According to some embodiments of the invention, the first pipe is connected to a diffuser for diffusing said at least one gas with the vapor in the free space, and the insulating vessel is connected to the second pipe. Including outlets to connect.

According to some embodiments of the invention, the heat exchanger is embedded in a heat conducting block within the heating chamber.

According to some embodiments of the invention, a free space is provided above the heat transfer block within the insulated container to facilitate the generation of vapor in the free space when liquid is introduced into the free space.

According to some embodiments of the invention, the first pipe includes a three-way valve for connecting to two gas ports.

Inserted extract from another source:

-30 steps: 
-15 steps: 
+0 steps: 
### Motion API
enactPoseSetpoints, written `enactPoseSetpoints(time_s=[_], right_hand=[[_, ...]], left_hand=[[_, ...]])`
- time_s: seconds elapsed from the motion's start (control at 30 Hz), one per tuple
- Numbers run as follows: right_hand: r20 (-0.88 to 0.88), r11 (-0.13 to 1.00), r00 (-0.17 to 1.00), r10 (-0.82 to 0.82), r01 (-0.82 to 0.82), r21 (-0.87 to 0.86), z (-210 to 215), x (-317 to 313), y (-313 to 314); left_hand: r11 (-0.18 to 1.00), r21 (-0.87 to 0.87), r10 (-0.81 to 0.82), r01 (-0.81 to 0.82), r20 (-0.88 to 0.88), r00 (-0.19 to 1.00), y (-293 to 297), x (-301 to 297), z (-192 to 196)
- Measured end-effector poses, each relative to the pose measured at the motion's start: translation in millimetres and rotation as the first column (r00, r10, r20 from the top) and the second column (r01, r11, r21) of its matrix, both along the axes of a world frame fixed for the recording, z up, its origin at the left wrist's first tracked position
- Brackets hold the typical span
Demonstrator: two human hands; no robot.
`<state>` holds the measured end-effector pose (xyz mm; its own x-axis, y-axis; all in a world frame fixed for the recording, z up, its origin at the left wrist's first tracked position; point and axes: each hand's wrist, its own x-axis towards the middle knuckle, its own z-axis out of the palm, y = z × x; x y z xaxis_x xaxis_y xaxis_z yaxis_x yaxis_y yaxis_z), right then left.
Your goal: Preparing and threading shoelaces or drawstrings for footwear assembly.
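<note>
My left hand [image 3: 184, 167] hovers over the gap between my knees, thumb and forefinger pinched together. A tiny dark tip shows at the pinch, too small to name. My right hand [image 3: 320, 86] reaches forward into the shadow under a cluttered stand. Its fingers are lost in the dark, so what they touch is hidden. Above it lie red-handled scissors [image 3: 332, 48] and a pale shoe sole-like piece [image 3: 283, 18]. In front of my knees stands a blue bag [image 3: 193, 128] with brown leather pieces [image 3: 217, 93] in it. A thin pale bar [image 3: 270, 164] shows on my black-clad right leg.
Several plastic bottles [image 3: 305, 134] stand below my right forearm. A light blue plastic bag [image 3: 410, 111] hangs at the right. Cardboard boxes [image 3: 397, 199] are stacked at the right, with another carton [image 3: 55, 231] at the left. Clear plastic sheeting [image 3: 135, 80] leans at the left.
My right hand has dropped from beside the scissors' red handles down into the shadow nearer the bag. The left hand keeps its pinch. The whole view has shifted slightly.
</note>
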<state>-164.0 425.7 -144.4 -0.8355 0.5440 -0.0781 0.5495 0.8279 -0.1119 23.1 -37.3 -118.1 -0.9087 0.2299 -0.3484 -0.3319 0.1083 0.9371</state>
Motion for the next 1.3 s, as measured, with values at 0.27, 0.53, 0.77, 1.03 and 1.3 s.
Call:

According to some embodiments of the invention, the 3-way valve is configured to allow adjustment of a desired mixing ratio of gases from the two gas ports.

According to some embodiments of the invention the two gas ports comprise an air port and an oxygen port.

According to some embodiments of the invention, the ventilator further includes a controller for monitoring and controlling operation of the machine.

According to some embodiments of the present invention, the controller receives sensory data from a plurality of sensors monitoring respiratory operating parameters and patient vital sign parameters, and adjusts the ventilator's operation according to a predetermined algorithm. configured as

According to some embodiments of the invention, the controller controls the gas mixture of said at least one gas, the flow rate of said at least one gas through a second pipe, and said at least one gas through a heat exchanger. is configured to adjust one or more operating parameters of the respirator selected from a group of parameters consisting of the temperature of the respirator;

According to some embodiments of the invention, the insulated container is disposable.

According to some embodiments of the invention the second pipe is disposable.

According to some embodiments of the present invention, a respirator is provided that includes a heating chamber that includes an insulated container and a heating element, and a plurality of secondary heating chambers each having an inlet for connection to at least one source of gas. a portion of each of said first pipes such that when the heating element is actuated the heat exchanger is heated to heat said at least one gas as it flows through said heat exchanger. a plurality of first pipes forming a heat exchanger within an insulated vessel of the heating chamber; and humidification for mixing said at least one gas with steam to obtain a humidified and heated mixture of at least one gas. and a plurality of second pipes for conveying said mixture to a breathing port, each for assisting patient breathing.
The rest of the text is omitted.